First, we see Congress sitting on its hands, with Republicans and conservative Democrats refusing to spend anything to create jobs, and unwilling even to mitigate the suffering of the jobless.

We're told that we can't afford to help the unemployed – that we must get budget deficits down immediately or the "bond vigilantes" will send US borrowing costs sky-high. Some of us have tried to point out that those bond vigilantes are, as far as anyone can tell, figments of the deficit hawks' imagination – far from fleeing US debt, investors have been buying it eagerly, driving interest rates to historic lows. But the fear-mongers are unmoved: fighting deficits, they insist, must take priority over everything – everything, that is, except tax cuts for the rich, which must be extended, no matter how much red ink they create.

The point is that a large part of Congress, large enough to block any action on jobs, cares a lot about taxes on the richest 1% of the population, but very little about the plight of Americans who can't find work.

Well, if Congress won't act, what about the Federal Reserve? The Fed, after all, is supposed to pursue two goals: full employment and price stability, usually defined in practice as an inflation rate of about 2%. Since unemployment is very high and inflation well below target, you might expect the Fed to be taking aggressive action to boost the economy. But it isn't.

It's true that the Fed has already pushed one pedal to the metal: short-term interest rates, its usual policy tool, are near zero. Still, Ben Bernanke, the Fed chairman, has assured us that he has other options, like holding more mortgage-backed securities. And a large body of research suggests that the Fed could boost the economy by committing to an inflation target higher than 2%. (Editor's NOTE: It's unclear whether he has in mind here printing more money [so-called quantitative easing] which would be inflationary) But the Fed hasn't done any of these things. Instead, some officials are defining success down.

For example, last week Richard Fisher, president of the Federal Reserve Bank of Dallas, argued that the Fed bears no responsibility for the economy's weakness, which he attributed to business uncertainty about future regulations – a view that's popular in conservative circles, but completely at odds with the evidence. In effect, he responded to the Fed's failure to achieve one of its two main goals by taking down the goalpost.

He then moved the other goalpost, defining the Fed's aim not as roughly 2% inflation, but rather "keeping inflation extremely low and stable".
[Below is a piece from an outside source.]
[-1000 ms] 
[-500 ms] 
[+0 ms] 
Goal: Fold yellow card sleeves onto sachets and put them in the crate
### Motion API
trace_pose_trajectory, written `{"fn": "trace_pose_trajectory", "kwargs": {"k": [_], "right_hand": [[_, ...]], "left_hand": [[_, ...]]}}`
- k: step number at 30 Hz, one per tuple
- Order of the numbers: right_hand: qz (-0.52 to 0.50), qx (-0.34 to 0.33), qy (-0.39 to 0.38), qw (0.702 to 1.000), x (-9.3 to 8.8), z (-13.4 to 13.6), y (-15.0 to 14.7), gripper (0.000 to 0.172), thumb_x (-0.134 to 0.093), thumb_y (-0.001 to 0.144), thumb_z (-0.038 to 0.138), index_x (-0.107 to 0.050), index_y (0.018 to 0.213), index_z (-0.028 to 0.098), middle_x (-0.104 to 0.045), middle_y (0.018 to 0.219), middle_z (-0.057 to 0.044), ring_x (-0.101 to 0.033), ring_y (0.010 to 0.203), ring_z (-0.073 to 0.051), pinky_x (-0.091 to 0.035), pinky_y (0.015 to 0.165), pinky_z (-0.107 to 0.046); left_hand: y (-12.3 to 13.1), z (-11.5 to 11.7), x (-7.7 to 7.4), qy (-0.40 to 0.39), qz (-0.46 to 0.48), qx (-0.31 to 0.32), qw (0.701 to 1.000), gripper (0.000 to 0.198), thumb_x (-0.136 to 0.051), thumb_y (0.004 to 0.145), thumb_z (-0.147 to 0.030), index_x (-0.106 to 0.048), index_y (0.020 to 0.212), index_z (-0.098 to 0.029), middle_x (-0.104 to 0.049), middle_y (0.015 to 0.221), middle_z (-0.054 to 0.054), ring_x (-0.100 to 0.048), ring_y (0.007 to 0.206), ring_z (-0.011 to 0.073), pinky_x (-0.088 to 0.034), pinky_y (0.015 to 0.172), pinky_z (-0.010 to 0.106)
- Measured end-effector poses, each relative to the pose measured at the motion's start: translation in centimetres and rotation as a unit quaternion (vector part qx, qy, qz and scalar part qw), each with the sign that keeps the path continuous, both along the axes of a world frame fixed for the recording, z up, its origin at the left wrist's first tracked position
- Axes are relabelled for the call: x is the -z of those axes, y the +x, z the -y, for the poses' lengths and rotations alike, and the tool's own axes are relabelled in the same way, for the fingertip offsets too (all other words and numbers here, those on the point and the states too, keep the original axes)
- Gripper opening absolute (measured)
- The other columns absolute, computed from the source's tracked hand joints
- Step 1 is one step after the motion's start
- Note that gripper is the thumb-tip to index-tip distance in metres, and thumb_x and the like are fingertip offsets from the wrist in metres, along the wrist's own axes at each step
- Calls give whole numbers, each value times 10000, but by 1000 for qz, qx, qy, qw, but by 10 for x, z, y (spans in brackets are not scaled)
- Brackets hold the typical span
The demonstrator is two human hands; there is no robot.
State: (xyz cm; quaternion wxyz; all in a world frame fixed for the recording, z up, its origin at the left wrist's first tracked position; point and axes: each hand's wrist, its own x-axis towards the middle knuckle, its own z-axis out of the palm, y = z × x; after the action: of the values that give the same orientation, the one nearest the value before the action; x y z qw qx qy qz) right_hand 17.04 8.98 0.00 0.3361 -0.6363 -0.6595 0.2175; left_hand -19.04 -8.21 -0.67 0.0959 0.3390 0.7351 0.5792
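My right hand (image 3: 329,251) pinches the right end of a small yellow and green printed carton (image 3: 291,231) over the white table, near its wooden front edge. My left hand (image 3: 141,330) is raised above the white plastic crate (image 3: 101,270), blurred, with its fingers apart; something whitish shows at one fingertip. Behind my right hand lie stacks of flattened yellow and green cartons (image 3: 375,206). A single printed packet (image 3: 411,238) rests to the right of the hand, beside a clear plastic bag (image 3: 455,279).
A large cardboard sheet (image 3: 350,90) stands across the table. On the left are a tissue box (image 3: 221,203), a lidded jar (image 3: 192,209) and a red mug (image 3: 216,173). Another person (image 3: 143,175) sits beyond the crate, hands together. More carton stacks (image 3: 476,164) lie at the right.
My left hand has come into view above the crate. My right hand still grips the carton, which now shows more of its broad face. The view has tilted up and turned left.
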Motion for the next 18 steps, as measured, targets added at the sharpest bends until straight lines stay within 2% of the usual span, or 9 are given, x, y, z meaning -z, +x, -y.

In short, it's all good. And I predict – having seen this movie before, in Japan – that if and when prices start falling, when below-target inflation becomes deflation, some Fed officials will explain that that's OK, too.

What lies down this path? Here's what I consider all too likely. Two years from now unemployment will still be extremely high, quite possibly higher than it is now. But instead of taking responsibility, politicians and Fed officials will declare that high unemployment is structural, beyond their control. And, as I said, over time these excuses may turn into a self-fulfilling prophecy, as the long-term unemployed lose their connections with the workforce and become unemployable.

I'd like to imagine that public outrage will prevent this outcome. But while Americans are angry, their anger is unfocused. And so I worry that our governing elite, which just isn't all that into the unemployed, will allow the jobs slump to go on and on and on.